I wait for her to face me before finishing my thought.

“Let me know if you change your mind.”

She starts walking backwards, and her smile says that’ll be the day. Her words yield no more ground.

“Let me know if you change yours.”

GRIEF TAUGHT ME TO LIVE NUMB. Death takes more than just the one life. It thieves tiny particles from the ones left behind until you feel only half alive. In some ways, that’s how I’ve lived, how I’ve felt, even since moving here to L.A. San and Grady see it. That’s why they worry.
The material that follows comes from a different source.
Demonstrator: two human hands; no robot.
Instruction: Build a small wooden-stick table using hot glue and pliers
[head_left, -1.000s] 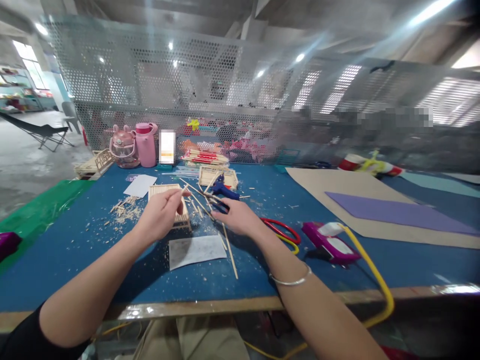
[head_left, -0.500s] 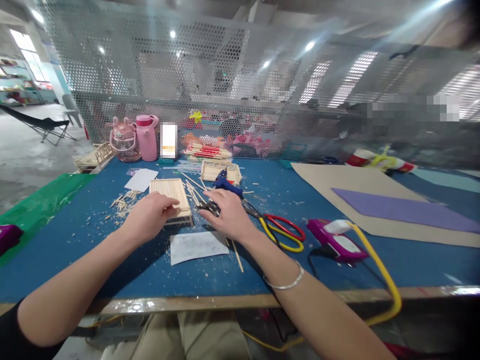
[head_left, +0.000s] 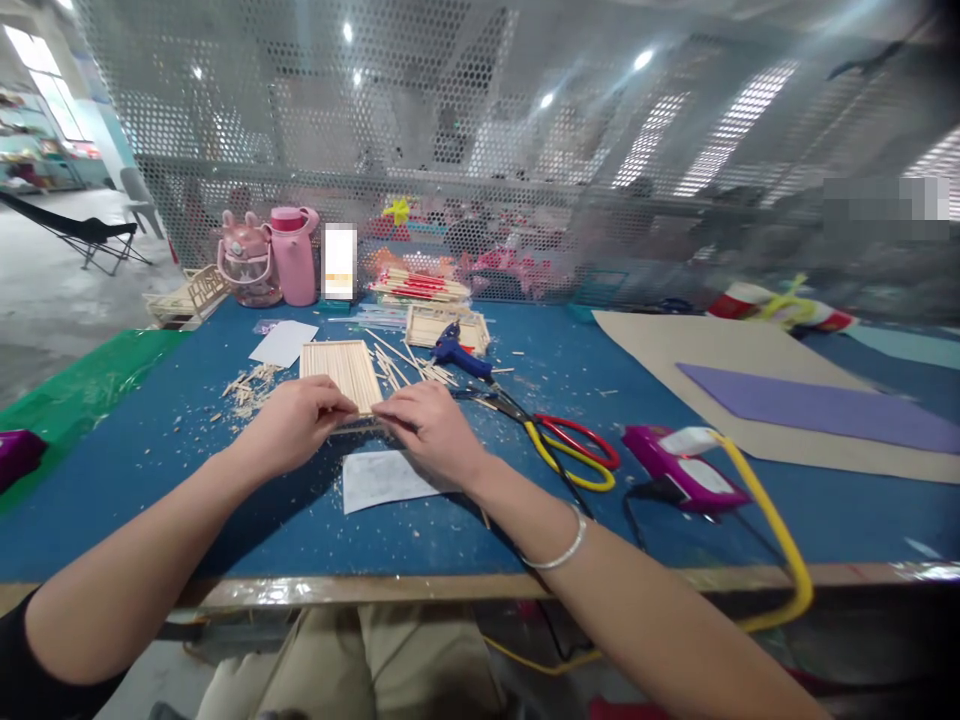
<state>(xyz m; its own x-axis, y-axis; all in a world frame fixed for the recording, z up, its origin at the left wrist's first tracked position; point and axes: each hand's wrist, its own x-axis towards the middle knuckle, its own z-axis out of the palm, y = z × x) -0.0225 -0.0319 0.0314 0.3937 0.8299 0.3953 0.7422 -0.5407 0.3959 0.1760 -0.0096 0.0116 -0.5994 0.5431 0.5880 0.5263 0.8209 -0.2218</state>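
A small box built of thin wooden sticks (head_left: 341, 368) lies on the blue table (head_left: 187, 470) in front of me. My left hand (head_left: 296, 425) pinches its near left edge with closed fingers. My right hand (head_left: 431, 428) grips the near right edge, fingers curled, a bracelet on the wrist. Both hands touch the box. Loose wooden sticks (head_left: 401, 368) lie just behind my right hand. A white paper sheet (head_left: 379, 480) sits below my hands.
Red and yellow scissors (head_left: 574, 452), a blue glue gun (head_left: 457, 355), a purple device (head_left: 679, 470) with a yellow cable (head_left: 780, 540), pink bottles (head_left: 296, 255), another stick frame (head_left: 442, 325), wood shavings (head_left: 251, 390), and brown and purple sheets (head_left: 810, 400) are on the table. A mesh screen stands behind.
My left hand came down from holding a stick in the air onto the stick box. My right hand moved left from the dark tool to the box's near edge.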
Last week, I felt something. It started with that music Rhyson played. Each note was a tiny needle shooting adrenaline into my barely beating heart, jolting me awake and heightening my senses. My heart races when I remember every moment, every word we exchanged, every time we looked at one another as long as we could stand it before we’d looked away.

Meeting Rhyson was like being in a darkened room where someone lights a match. He was a flare of light that illuminated everything around me and showed me just how dull my existence had become. Then before my eyes had time to adjust to the light, it was snuffed out again

But that’s okay. I’ll find my way out of this dark room. The stage is my path to the light. It always has been. I’ve always known it. I’ll make my own light. I’ll find my own way.

A bill marked with blood-red past due notice warnings grabs my attention on the corner of my dresser. As soon as I can pay off some of these medical bills, I can actually focus on getting to the stage. I pick up the notice, reading over the dire warnings that I’ve learned to ignore. The hospital is a bloated beast satisfied by small payments as long as they’re consistent. Especially from a dead woman, or at least her daughter left holding the bag.